Instead of subjecting the, in many cases, traditional working methods and processes in the newsrooms to a fundamental analysis and adapting them accordingly, all too often personnel are haphazardly removed from structures without consideration of the medium and long-term consequences.
But it is especially the reorganisation and restructuring of work processes in the newsroom that offer a major potential for obtaining a sustained increase in the effectiveness and efficiency of the newsroom as well as a means of securing or even enhancing editorial quality.
Listed in the following are five measures that are not fully utilised in most newsrooms.
1. Optimise editorial planning
Introducing or improving editorial planning is one of the first approaches towards optimising processes in the newsroom. This means deciding early on, at least on an outline basis, the selection of topics, the timing of the publication of their content via print and online and the positioning in the various media.
A precondition for this is to consider the topics in a differentiated way as regards relevance, topicality and best possible platform. Not everything is of equal importance for the public, not everything is “breaking news” and not everything is suitable for multi-platform coverage. Thus by prioritising the topics it is possible to better utilise the newsroom resources – from the reporter up to production.

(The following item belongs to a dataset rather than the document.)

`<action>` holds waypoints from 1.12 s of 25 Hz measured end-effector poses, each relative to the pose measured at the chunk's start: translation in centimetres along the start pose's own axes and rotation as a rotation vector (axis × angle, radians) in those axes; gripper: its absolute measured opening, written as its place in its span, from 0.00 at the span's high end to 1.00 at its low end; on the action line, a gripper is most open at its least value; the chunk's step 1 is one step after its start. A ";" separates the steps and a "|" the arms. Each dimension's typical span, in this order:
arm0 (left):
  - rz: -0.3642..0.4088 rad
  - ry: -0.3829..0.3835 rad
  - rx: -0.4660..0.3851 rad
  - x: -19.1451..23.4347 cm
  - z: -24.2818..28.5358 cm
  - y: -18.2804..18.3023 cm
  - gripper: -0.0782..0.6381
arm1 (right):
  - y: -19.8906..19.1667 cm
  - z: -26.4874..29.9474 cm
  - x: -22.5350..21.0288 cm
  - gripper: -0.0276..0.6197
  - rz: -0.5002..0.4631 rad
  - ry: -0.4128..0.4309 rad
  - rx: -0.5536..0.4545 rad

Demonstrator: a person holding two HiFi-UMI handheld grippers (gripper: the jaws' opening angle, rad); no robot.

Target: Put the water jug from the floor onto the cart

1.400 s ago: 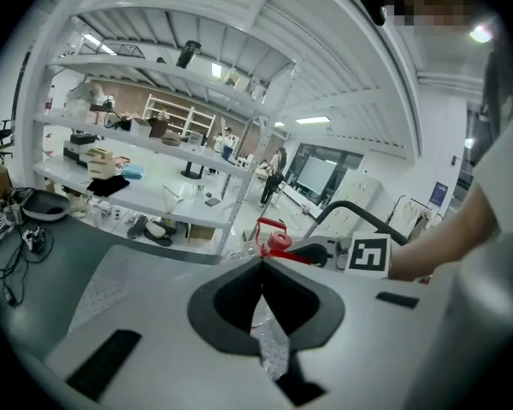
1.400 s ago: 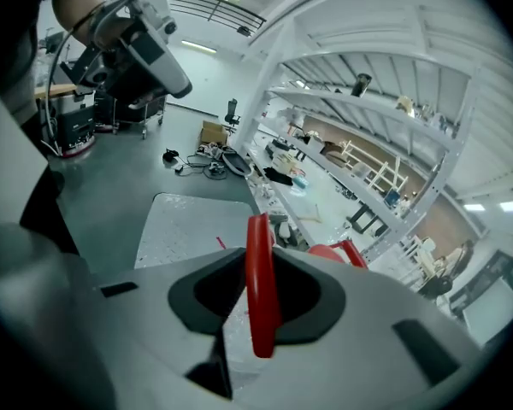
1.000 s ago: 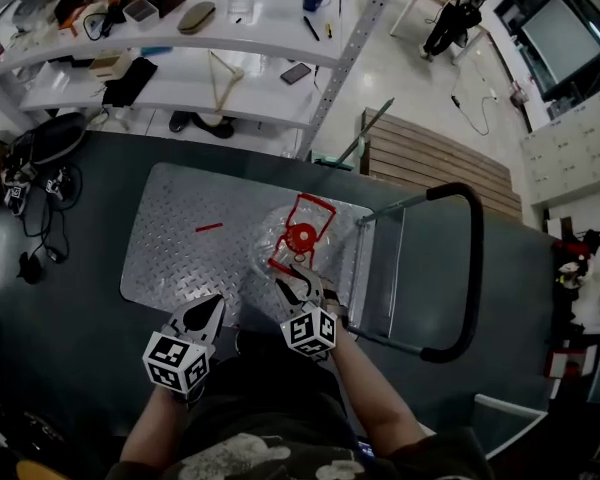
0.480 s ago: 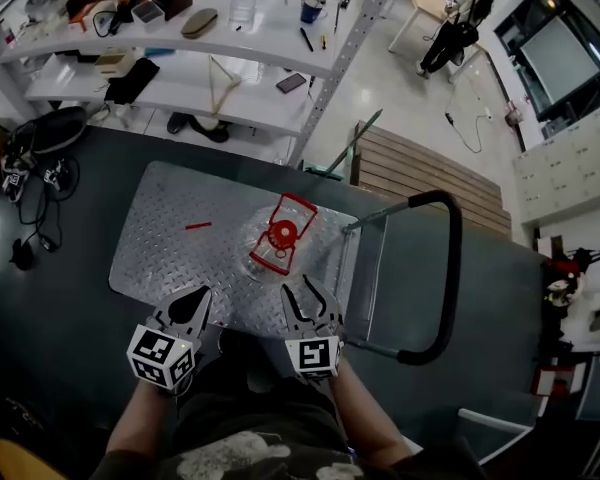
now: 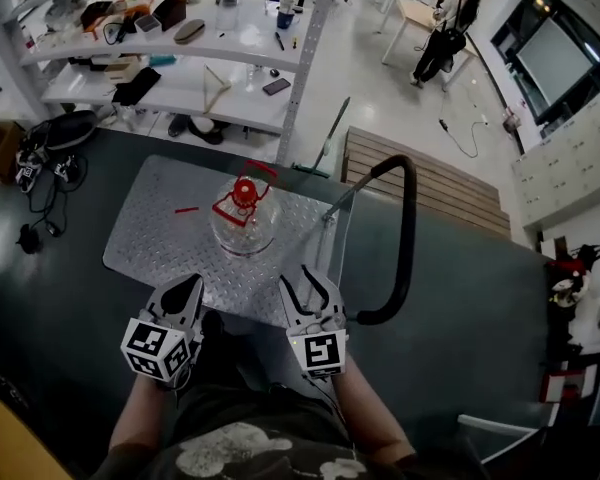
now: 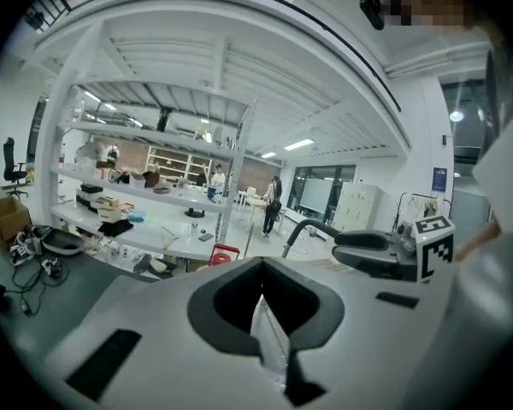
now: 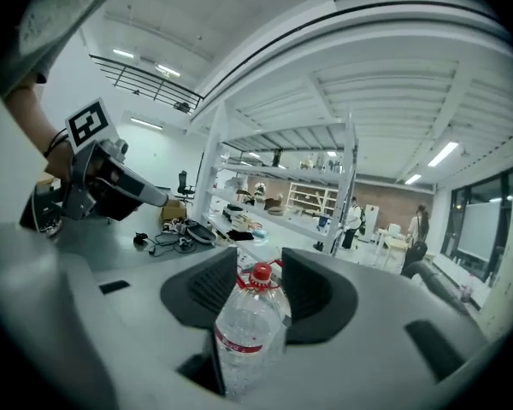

By improved and earlier cross-media planning it is possible to give reporters, photographers and production specialists assignments that are both more precise and more in advance timewise for the newspaper edition or for video: This improves the quality of the articles, therefore reducing the need for reworking. Peak workloads in the production area are reduced because contents are spread more evenly over the day or the week and can be processed.
2. Do it right the first time
Promoting quality consciousness represents an additional challenge. To date, in many newsrooms basic requirements, such as correct grammar or spelling, continue to be checked and not generated. As a consequence, much too much time is spent on cross-checking and correcting that would be better invested in creative tasks.
Then again, the knowledge that such checking is done, as well as the absence in many cases of feedback to “upstream stages” (e.g. to the reporter from the editor), means that there can be no learning effect. Paradoxically, experience shows that too many checks do not necessarily improve the quality and can even result in new errors being introduced into the text. The freed-up time resources can be used for new tasks, e.g. for producing enriched content for the digital platforms.
3. Produce pages more efficiently
The increased use of design modules for page production is another method for increasing efficiency. This optimisation of page layout, together with more intensive planning, means that it is possible to quickly design pages with content and page area known early on in the day. This in turn facilitates giving assignments to reporters as they can be told more precisely the desired length of an article. It also reduces the peak workloads at the page production stage before page deadline, as certain pages must be altered only slightly.
4. Qualify personnel
The successful implementation of all the listed measures is dependent to a major degree on the personnel who are involved. They must be given the necessary skills, e.g. to plan contents in a cross-media way, prioritise contents based on the profiles of the target audience or to use the many possibilities of new digital forms to cover topics. Leading personnel is also becoming increasingly important where quality is concerned: an aimed communication of tasks, constructive criticism or the use of design modules in the editorial or production system.
However, more important than specific skills for implementing the measures is having the right attitude. An in-depth understanding of the backgrounds, interrelationships and pursued objectives, as well as the conviction on the part of each individual of the sense of the measures are the precondition for their successful implementation. Such understanding and the specialised skills can be communicated by aimed and structured training programs.
5. Generate content effectively
Besides optimisation in the planning and production area as well as personnel development, synergies can be used also at the content generation stage that lead to time savings and cost optimisation. Some topics, in many cases from the area of entertainment and specialised subjects, are not subject to geographical or time limitations. Likewise, processing content for specific target audiences is in many cases very similar or can be adapted relatively simply. Examples of such topics are news about celebrities, presenting and testing new car models, service information on health, fashion, education or career.
This type of content can be obtained either from third parties (something that is done already in many instances by the taking over and reworking of agency bulletins or sports and TV schedules) or, in the case of media houses that produce several different titles, produced in “joint newsrooms” operating as a type of “internal agency”. The identity of the individual titles or brands respectively is not endangered, as long as “core topics” that constitute the brand DNA are not outsourced or centrally sourced.
None of the five listed measures can be regarded in an isolated manner. Especially the planning and production-oriented methods as well as personnel development are closely interconnected. Where the will exists, every newsroom can implement these measures also in the medium term. Certainly they are in every way better that short-term cost-saving models to the detriment of personnel and quality.